━━━ EXERCISE MATERIAL
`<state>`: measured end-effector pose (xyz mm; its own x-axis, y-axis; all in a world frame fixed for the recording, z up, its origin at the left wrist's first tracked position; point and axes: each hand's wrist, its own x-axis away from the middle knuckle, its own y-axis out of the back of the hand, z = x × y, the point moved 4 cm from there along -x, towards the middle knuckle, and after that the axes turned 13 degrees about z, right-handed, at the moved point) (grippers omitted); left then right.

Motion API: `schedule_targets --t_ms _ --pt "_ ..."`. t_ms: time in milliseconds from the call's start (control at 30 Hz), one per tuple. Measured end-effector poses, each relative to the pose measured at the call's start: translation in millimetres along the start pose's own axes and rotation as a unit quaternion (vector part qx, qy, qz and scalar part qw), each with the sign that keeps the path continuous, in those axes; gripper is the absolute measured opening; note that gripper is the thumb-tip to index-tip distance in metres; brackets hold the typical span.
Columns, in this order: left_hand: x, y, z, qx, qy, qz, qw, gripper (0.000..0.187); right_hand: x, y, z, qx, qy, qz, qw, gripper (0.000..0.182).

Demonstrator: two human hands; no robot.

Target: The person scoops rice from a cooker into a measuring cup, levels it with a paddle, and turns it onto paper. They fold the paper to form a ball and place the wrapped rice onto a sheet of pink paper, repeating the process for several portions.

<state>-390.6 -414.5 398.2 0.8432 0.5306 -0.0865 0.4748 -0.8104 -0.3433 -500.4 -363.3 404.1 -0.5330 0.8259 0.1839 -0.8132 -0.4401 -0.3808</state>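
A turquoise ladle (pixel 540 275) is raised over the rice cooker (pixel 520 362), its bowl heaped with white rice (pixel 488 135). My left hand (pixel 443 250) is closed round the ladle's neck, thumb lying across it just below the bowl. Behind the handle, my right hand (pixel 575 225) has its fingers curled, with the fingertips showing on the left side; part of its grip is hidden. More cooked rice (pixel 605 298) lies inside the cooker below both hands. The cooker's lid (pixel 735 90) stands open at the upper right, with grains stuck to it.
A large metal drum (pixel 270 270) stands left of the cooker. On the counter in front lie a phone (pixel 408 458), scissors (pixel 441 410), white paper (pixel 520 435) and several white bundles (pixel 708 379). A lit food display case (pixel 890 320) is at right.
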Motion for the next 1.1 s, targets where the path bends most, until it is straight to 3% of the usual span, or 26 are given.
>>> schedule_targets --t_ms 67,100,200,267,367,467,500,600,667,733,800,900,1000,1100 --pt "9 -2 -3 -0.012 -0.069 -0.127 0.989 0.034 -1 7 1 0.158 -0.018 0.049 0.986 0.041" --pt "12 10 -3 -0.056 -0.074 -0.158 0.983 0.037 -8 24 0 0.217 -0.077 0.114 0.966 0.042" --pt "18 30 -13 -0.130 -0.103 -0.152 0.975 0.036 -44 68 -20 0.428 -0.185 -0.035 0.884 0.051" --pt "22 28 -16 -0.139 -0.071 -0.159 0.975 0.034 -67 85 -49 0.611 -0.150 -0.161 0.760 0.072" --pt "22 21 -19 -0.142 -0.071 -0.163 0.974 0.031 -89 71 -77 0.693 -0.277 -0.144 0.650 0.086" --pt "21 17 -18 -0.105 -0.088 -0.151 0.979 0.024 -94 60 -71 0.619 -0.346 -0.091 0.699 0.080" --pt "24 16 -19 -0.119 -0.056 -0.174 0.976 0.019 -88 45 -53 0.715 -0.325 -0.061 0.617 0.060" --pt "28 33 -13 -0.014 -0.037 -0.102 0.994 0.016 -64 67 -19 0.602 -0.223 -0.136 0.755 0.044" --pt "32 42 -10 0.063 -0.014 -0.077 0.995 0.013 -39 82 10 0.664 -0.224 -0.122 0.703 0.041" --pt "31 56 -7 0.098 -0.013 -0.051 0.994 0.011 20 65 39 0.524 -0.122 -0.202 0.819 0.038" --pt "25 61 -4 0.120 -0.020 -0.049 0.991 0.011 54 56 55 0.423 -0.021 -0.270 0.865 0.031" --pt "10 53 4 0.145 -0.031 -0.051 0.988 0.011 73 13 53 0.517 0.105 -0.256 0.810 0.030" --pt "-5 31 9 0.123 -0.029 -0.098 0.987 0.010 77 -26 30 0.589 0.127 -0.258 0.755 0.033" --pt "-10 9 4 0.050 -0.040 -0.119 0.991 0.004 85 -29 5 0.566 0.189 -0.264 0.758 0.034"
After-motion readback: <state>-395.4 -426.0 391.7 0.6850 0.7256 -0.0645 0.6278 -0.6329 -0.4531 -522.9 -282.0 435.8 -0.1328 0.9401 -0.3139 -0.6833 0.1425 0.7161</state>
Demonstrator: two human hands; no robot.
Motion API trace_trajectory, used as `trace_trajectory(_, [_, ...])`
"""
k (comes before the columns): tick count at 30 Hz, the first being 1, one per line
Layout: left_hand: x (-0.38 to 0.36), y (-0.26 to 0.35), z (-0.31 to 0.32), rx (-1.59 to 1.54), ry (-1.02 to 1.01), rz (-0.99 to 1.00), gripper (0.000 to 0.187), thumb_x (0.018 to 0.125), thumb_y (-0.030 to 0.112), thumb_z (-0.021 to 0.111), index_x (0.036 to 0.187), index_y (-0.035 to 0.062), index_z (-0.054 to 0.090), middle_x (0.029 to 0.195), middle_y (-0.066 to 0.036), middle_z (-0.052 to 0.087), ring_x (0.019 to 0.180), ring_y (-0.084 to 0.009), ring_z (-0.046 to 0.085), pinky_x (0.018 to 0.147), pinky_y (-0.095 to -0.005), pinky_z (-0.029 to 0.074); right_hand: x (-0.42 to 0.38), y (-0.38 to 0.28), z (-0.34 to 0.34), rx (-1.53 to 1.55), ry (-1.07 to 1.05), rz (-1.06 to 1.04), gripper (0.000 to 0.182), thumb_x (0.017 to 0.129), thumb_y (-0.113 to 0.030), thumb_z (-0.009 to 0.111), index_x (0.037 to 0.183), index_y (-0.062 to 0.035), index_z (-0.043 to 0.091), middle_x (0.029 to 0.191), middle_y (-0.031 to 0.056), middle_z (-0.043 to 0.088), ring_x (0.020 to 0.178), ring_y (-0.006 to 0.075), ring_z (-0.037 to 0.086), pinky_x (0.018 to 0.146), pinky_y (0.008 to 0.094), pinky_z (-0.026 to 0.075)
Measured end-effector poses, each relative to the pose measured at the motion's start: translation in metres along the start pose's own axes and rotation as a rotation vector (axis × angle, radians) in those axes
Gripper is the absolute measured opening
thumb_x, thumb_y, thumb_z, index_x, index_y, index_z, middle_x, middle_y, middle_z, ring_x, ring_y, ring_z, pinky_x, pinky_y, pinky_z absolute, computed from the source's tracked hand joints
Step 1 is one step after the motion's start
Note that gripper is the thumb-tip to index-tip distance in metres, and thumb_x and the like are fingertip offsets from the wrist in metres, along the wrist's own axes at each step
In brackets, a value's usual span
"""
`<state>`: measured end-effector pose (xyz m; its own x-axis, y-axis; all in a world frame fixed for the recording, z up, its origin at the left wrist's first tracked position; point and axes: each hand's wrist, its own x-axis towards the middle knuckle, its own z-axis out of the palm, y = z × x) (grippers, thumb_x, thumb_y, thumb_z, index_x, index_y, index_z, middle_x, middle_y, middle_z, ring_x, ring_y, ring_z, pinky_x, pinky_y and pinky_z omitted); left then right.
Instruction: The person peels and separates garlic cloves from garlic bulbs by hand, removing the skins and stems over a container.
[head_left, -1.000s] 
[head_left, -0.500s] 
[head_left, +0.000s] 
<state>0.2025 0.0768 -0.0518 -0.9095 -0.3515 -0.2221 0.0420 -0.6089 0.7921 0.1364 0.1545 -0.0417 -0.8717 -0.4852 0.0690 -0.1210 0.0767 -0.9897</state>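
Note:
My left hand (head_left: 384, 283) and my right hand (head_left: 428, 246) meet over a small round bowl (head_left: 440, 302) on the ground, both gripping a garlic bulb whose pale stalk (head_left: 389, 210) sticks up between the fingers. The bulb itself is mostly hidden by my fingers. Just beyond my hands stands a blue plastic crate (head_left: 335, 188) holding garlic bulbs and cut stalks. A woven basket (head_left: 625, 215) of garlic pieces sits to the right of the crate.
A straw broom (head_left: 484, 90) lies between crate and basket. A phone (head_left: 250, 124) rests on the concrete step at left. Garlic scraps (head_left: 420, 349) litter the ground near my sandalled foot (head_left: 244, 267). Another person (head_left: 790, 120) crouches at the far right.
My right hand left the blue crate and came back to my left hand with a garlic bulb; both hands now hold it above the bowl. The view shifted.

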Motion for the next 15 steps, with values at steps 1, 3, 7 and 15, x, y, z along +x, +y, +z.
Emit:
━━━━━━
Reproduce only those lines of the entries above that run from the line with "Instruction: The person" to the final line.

RESULT:
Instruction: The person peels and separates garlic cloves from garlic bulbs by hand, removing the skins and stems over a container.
[head_left, -1.000s] 
[head_left, -0.500s] 
[head_left, +0.000s] 
<state>0.2025 0.0768 -0.0518 -0.9095 -0.3515 -0.2221 0.0420 -0.6089 0.7921 0.1364 0.1545 -0.0417 -0.8717 -0.4852 0.0690 -0.1210 0.0767 -0.9897</state>
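Note:
My left hand (head_left: 384, 283) and my right hand (head_left: 428, 246) meet over a small round bowl (head_left: 440, 302) on the ground, both gripping a garlic bulb whose pale stalk (head_left: 389, 210) sticks up between the fingers. The bulb itself is mostly hidden by my fingers. Just beyond my hands stands a blue plastic crate (head_left: 335, 188) holding garlic bulbs and cut stalks. A woven basket (head_left: 625, 215) of garlic pieces sits to the right of the crate.
A straw broom (head_left: 484, 90) lies between crate and basket. A phone (head_left: 250, 124) rests on the concrete step at left. Garlic scraps (head_left: 420, 349) litter the ground near my sandalled foot (head_left: 244, 267). Another person (head_left: 790, 120) crouches at the far right.
My right hand left the blue crate and came back to my left hand with a garlic bulb; both hands now hold it above the bowl. The view shifted.
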
Motion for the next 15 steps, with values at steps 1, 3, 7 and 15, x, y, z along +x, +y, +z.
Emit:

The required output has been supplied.